IN THE HIGH COURT OF FIJI
AT LAUTOKA
CIVIL JURISDICTION


CIVIL ACTION NO. HBC371 OF 1999L


KAIAVA MORAWA


V


NLTB and Anor


Gates J.


Mr T. Fa for Plaintiff [Applicant]
Ms S.A. Cevalawa for 1st Defendant
Mr K. Vuataki for 2nd Defendant


8th January 2000, 24th June 2005


JUDGMENT


Order 29; Notice of Motion seeking injunction restraining payment out of land rents to newly decided Head of Mataqali and Yavusa; Head’s appointment disputed and said to be not confirmed; awaiting decision of Appeals Tribunal of Native Lands Commission; whether proposed payment out premature; appointment for proprietors to decide amongst themselves if they can agree s.3 NLA; dispute referred to Appeals Tribunal s.17(1); threat to pay out all outstanding land rents to disputed Head; headship disputes s.17(3); criteria for appointment not specified; whether a "public office"; whether judicial review competent; whether equality provision of Constitution [s.38] applicable; undertaking not supported by evidence in affidavit; whether damages inadequate remedy; balance of convenience.


Introduction


[1] This application is about the appropriateness of restraining the Native Lands Trust Board [NLTB] from making a payment out to the newly decided head of a division of native Fijian landowners.

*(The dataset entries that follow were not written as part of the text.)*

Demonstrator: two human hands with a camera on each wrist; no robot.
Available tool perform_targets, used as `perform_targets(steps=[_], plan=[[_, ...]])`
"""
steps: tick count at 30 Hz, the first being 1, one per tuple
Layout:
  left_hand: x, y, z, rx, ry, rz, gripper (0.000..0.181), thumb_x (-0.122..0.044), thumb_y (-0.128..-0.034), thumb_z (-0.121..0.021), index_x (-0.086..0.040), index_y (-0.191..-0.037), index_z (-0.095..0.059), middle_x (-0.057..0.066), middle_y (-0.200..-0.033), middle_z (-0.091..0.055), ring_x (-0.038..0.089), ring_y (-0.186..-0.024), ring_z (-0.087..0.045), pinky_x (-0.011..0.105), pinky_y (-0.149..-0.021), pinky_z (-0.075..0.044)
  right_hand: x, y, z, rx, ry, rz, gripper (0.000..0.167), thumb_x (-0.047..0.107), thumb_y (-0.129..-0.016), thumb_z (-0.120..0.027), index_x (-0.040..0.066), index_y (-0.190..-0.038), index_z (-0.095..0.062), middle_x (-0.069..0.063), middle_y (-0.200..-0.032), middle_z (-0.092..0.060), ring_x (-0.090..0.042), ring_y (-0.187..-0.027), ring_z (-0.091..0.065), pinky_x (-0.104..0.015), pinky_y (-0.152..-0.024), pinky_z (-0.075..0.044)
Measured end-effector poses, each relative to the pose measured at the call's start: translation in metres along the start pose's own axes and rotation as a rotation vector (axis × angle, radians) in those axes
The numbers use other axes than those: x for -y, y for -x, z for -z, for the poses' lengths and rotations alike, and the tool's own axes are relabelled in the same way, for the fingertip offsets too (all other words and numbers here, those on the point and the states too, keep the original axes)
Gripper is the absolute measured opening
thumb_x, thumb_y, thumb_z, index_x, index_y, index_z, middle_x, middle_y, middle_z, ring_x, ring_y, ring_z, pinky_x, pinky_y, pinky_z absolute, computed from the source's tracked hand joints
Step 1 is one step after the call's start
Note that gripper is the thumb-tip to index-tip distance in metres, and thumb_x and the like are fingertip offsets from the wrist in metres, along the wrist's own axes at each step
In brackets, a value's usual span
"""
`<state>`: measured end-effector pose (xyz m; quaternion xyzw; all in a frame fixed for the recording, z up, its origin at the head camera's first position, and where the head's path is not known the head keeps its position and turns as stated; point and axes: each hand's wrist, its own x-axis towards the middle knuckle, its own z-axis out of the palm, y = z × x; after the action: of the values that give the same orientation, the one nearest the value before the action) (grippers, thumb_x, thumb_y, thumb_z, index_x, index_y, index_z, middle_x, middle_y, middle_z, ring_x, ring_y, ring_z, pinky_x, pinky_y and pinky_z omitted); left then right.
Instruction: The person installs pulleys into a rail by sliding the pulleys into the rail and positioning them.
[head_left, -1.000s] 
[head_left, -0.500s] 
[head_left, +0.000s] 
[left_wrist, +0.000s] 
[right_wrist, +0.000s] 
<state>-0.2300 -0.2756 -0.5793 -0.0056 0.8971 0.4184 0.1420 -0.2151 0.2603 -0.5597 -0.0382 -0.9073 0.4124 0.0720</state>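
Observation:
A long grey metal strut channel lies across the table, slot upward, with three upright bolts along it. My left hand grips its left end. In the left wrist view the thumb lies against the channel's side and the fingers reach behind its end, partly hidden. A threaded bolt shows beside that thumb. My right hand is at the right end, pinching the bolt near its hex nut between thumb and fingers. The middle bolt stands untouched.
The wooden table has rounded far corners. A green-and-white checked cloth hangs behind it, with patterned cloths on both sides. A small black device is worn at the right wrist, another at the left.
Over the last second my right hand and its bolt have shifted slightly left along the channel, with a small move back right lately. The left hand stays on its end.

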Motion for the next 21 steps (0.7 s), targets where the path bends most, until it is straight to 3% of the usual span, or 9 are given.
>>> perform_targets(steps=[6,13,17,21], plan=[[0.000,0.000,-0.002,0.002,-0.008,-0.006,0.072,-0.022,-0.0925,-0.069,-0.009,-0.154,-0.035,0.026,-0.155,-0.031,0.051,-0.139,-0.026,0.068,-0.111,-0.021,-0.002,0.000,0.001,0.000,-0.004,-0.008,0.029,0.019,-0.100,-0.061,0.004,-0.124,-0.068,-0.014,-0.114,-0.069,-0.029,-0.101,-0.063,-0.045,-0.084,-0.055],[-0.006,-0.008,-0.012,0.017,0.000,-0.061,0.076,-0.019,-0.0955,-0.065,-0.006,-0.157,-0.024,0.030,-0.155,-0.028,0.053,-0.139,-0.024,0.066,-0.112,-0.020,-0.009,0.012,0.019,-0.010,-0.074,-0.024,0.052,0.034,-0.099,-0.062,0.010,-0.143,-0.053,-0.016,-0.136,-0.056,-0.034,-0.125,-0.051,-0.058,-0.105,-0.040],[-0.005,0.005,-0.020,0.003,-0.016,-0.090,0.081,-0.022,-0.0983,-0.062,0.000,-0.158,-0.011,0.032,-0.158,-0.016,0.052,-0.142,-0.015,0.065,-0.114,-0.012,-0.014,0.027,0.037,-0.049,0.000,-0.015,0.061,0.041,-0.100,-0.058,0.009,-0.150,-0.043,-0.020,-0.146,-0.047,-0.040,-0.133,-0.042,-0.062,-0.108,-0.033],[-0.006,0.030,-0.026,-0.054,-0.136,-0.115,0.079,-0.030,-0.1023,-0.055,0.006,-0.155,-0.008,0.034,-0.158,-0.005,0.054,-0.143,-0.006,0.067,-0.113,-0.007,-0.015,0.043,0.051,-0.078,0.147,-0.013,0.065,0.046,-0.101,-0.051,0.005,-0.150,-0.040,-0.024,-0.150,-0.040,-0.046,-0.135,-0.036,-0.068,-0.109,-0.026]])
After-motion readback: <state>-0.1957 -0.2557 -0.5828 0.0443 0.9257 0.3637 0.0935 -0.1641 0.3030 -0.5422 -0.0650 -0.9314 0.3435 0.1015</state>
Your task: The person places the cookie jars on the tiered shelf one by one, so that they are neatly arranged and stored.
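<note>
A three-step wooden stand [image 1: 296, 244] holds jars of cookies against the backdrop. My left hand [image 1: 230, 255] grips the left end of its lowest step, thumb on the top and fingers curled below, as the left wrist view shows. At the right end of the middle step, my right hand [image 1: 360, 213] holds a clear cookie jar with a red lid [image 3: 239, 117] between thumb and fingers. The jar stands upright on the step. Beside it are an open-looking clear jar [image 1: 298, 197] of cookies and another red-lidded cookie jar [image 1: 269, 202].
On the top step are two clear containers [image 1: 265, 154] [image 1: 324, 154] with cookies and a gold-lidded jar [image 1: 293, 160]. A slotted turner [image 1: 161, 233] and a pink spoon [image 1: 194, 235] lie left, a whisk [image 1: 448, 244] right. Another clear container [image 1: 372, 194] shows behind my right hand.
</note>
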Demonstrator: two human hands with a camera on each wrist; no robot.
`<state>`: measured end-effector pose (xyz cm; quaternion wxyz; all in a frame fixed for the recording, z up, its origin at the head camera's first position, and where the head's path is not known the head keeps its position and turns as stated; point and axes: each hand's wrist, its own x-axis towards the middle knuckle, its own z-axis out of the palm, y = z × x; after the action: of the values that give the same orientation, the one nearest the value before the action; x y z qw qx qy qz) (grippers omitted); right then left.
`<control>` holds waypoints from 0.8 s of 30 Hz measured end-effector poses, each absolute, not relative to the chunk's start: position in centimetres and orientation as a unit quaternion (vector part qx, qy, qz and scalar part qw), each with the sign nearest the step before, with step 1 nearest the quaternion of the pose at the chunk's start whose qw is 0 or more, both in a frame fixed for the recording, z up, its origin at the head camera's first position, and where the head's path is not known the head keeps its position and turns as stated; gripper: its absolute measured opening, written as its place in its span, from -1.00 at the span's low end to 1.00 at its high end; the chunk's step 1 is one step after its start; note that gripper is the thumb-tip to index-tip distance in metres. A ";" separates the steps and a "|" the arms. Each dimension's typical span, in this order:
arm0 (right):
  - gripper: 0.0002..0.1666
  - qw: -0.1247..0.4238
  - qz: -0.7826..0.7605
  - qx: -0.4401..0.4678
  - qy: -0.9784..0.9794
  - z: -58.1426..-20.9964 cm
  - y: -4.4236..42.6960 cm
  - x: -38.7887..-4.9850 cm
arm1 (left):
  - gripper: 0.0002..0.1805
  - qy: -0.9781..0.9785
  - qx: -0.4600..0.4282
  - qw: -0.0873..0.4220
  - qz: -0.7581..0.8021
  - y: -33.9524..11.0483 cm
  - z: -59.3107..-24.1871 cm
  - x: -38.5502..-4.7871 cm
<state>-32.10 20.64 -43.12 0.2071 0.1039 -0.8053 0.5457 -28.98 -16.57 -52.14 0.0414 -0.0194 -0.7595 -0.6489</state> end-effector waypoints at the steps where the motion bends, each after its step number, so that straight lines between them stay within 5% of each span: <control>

[2] The plaintiff says he is a registered member of the Mataqali Namacuku and Yavusa Namacuku in the village of Nasolo Ba. Statutorily the NLTB has the trustee responsibility for control and administration of native lands. It presently holds rents available for distribution to the incoming head of the division.


[3] In his affidavit in support of this application the plaintiff lists the members of the mataqali and yavusa who have authorized him to represent them and to initiate these proceedings. In 1997 the then incumbent of the customary headships of Turaga ni Mataqali and Turaga ni Yavusa, Namacuku, Ratu Eloni Naqiri, died. Thereafter the process began of appointing a successor.


[4] If possible and properly, the headship is to be decided by the proprietors of the land in question in accordance with "native custom as evidenced by usage and tradition." [Section 3 Native Lands Act Cap 133].


[5] However If there is a dispute concerning such headships, the matter goes before the Native Lands Commission for it to determine who should be head [section 17(1)]. Resolution of the dispute is to be achieved after due inquiry and in the process, the Commission is to hear evidence and to hear from the claimants. Finally the Commission decides who is to be the proper head of such division or subdivision of the people. The inquiry may be halted if the claimants agree in writing, in the presence of the Chairman of the Commission, as to who is to be the head of the division.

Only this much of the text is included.